En ce qui concerne la procédure de sélection :
10. Aux termes de l’article L. 2122-1-1 du code général de la propriété des personnes publiques : « Sauf dispositions législatives contraires, lorsque le titre mentionné à l’article L. 2122-1 permet à son titulaire d’occuper ou d’utiliser le domaine public en vue d’une exploitation économique, l’autorité compétente organise librement une procédure de sélection préalable présentant toutes les garanties d’impartialité et de transparence, et comportant des mesures de publicité permettant aux candidats potentiels de se manifester. / () ».
11. En premier lieu, dès lors que la commune organise librement la procédure de sélection, la circonstance qu’elle n’a pas rédigé de rapport d’analyse des offres, alors qu’au demeurant, elle a établi un tableau d’analyse des candidatures mentionnant les notes attribuées pour chacun des critères de sélection, est sans incidence sur les garanties d’impartialité de la procédure de sélection.
12. En second lieu, il résulte de l’instruction que l’avis de mise en concurrence prévoyait d’analyser les candidatures sur la base de quatre critères : un critère n° 1 relatif à la " qualité de service / expérience professionnelle, les horaires, la période d’exploitation, activités, conditions d’accueil, palette des prestations, accessibilité aux PMR [personnes à mobilité réduite] » ; un critère n° 2 relatif à ce que « le candidat ne doit pas disposer déjà d’une ou de plusieurs terrasses de restauration » ; un critère n° 3 relatif à la « proximité du candidat aux portions du domaine public mises en concurrence » et un critère n° 4 relatif au « respect de l’environnement du projet / gestion des déchets, des eaux usées, entretien des abords, actions de préservation du milieu ». Par ailleurs, l’appréciation des quatre critères étaient tous pondérés sur 25 points selon l’échelle suivante : « 25 points – très satisfaisant » ; « 19 points – satisfaisant » ; « 12,5 points – moyen » ; « 6 points – insatisfaisant » ; « 0 point – très insatisfaisant ».
13. S’agissant du critère n° 1, la société requérante a obtenu la note de 19 points ex aequo avec les sociétés Cœur en Italie et Obatik Creations, seule la société La Cocarde de Saint-Paul a obtenu une note supérieure de 25 points.
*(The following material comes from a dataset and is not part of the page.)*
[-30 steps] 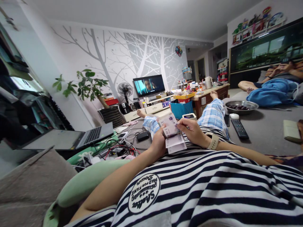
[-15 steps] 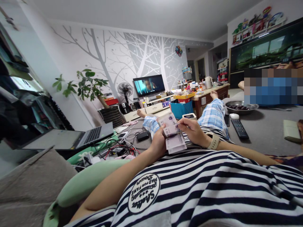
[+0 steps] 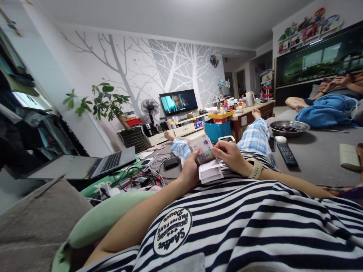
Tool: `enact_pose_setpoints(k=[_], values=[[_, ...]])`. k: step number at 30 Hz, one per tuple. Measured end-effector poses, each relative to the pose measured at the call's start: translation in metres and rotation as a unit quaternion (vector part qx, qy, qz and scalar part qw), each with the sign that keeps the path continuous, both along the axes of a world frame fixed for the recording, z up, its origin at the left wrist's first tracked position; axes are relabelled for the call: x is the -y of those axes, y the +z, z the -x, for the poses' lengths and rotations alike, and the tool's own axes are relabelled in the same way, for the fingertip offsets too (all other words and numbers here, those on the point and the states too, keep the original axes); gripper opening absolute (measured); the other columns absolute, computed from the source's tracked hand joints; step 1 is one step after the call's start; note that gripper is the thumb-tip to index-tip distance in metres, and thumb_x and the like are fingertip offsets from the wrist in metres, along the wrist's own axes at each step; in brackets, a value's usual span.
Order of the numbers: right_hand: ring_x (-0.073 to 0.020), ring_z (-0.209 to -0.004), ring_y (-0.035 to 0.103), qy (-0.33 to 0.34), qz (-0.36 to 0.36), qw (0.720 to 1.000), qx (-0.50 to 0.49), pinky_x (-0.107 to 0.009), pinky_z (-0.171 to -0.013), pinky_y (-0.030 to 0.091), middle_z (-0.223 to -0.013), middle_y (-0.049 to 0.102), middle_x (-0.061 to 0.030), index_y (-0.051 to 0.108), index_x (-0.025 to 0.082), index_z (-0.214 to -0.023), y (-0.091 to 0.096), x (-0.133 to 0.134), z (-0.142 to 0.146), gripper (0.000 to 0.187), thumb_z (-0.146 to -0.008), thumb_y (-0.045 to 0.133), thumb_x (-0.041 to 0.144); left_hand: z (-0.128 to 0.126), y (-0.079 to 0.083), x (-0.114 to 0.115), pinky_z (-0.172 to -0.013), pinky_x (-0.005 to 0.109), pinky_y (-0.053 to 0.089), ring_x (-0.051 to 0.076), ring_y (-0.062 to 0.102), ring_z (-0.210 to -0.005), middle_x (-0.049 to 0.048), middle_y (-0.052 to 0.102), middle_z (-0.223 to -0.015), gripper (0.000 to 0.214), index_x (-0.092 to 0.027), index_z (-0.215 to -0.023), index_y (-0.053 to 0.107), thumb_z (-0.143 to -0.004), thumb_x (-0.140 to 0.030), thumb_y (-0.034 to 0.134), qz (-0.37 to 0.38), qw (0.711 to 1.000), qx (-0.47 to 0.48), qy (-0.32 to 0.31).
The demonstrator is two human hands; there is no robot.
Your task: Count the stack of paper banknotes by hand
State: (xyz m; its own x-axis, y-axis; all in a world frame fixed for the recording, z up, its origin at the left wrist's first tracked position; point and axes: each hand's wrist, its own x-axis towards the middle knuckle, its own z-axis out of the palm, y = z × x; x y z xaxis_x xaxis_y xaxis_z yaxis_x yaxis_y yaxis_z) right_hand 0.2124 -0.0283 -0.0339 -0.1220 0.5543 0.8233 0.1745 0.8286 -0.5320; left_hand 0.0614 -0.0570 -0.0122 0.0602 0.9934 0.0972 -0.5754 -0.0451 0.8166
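Observation:
A stack of pale purple banknotes [image 3: 202, 146] marked with a 5 is held above my lap, with my left hand [image 3: 190, 168] wrapped round its left side and the thumb on top. Several loose ends of notes [image 3: 211, 172] hang folded down below that hand, toward my striped shirt. My right hand [image 3: 232, 156], with a pale watch on its wrist, has thumb and forefinger pinched at the right edge of the upper notes. Its other fingers are curled in. Just behind it sits a small white box-like thing [image 3: 227, 139], partly hidden.
To the left lie an open laptop [image 3: 112, 162], tangled cables and a black box [image 3: 171, 163]. On the right are a remote control [image 3: 287, 154], a white mouse-like item [image 3: 280, 139] and a metal bowl [image 3: 289, 128] of dark round fruit. Another person [image 3: 326, 105] reclines farther off.
The note that my right hand held folded down across the stack no longer lies there, and the top note's face with the 5 now shows. Both hands stay nearly in place.

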Motion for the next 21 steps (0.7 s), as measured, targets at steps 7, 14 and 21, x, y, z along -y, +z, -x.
enact_pose_setpoints(k=[7, 14, 21], values=[[-0.012, -0.056, 0.044, -0.043, 0.054, 0.997, -0.034, -0.027, -0.054, 0.033, -0.059, 0.051, 0.003, 0.053, 0.02, -0.066, 0.001, -0.006, 0.003, 0.035, -0.084, 0.068, 0.046, 0.004, -0.006, -0.004, -0.094, 0.041, 0.057, 0.027, 0.074, -0.095, 0.0104, 0.078, -0.092, 0.028, -0.009, -0.11, 0.069, -0.083, -0.013, 0.06, -0.017, 0.999, -0.039, 0.016], [-0.0124, -0.057, 0.044, -0.05, 0.041, 0.998, -0.021, -0.027, -0.055, 0.033, -0.059, 0.051, 0.0023, 0.053, 0.02, -0.066, -0.003, -0.012, 0.004, 0.035, -0.087, 0.064, 0.045, 0.004, -0.007, -0.005, -0.098, 0.043, 0.055, 0.028, 0.073, -0.097, 0.0106, 0.078, -0.094, 0.03, -0.01, -0.111, 0.068, -0.082, -0.013, 0.061, -0.02, 0.999, -0.036, 0.005], [-0.0125, -0.057, 0.045, -0.047, 0.026, 0.998, -0.026, -0.027, -0.055, 0.034, -0.061, 0.053, 0.002, 0.054, 0.02, -0.069, -0.004, -0.011, 0.003, 0.033, -0.088, 0.062, 0.046, 0.001, -0.005, -0.007, -0.1, 0.045, 0.053, 0.028, 0.071, -0.104, 0.0124, 0.076, -0.108, 0.038, -0.011, -0.125, 0.064, -0.092, -0.026, 0.055, 0.0, 1.0, 0.012, -0.018]])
Contrairement à ce que soutient la SARL Eldorado, il ne résulte pas de l’instruction que ces sociétés n’ont pas présenté de garanties égales ou supérieures à son offre dès lors que les sociétés La Cocarde de Saint-Paul et Cœur en Italie proposent un service continu contrairement à la SARL Eldorado qui est fermé de 15h à 19h en haute saison, que les sociétés Cœur en Italie et Obatik Creations utilisent des produits frais, locaux et parfois faits maison, ce qui ne résulte pas du dossier de candidature de la société requérante, que les sociétés La Cocarde de Saint-Paul et Cœur en Italie garantissent un accès PMR et que ces trois sociétés bénéficient d’une forte expérience dans le domaine de la restauration. Par suite, l’appréciation du critère n° 1 n’est entachée d’aucune erreur manifeste d’appréciation.
14. S’agissant du critère n° 2, il résulte de l’instruction que la société requérante n’a obtenu aucun point au motif qu’elle dispose de deux terrasses panoramiques, ce qu’elle ne conteste pas. Il résulte également de l’instruction que les sociétés Couleur Pourpre, Cœur en Italie et Obatik Creations, qui ne disposent d’aucun espace extérieur, ont obtenu 25 points chacune et la société La Cocarde de Saint-Paul a obtenu 12,5 points dès lors qu’elle possède une petite terrasse devant l’entrée de son établissement. Par ailleurs, si la société Couleur Pourpre dispose d’un espace lui permettant d’installer deux tables de deux couverts, ainsi qu’en atteste la photographie communiquée par la société requérante, cette faible surface ne peut être regardée comme une terrasse pour l’appréciation du critère n° 2. En outre, il résulte de l’instruction que, contrairement à ce soutient la SARL Eldorado, ce critère n° 2 concerne nécessairement les terrasses appartenant aux sociétés candidates et donc situées sur leur domaine privé. Dans ces conditions, l’appréciation du critère n° 2 n’est entachée d’aucune erreur manifeste d’appréciation. D’autre part, il résulte de l’instruction que ce critère n° 2 est justifié par l’objet de la convention qui porte sur une autorisation d’occupation du domaine public aux fins que des établissements de restauration puissent exploiter une terrasse. La société requérante n’est donc pas fondée à soutenir qu’il présente un caractère discriminatoire.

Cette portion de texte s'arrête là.